- [WORK INSTRUCTIONS]:
Return each line of the data below unchanged, please.

- [GIVEN DATA]:

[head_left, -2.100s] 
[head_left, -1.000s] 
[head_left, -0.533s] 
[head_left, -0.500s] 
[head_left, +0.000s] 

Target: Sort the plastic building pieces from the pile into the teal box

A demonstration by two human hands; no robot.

- [WORKED SOLUTION]:
[head_left, -2.100s] 
[head_left, -1.000s] 
[head_left, -0.533s] 
[head_left, -0.500s] 
[head_left, +0.000s] 

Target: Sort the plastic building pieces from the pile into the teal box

A demonstration by two human hands; no robot.

This answer has no further content.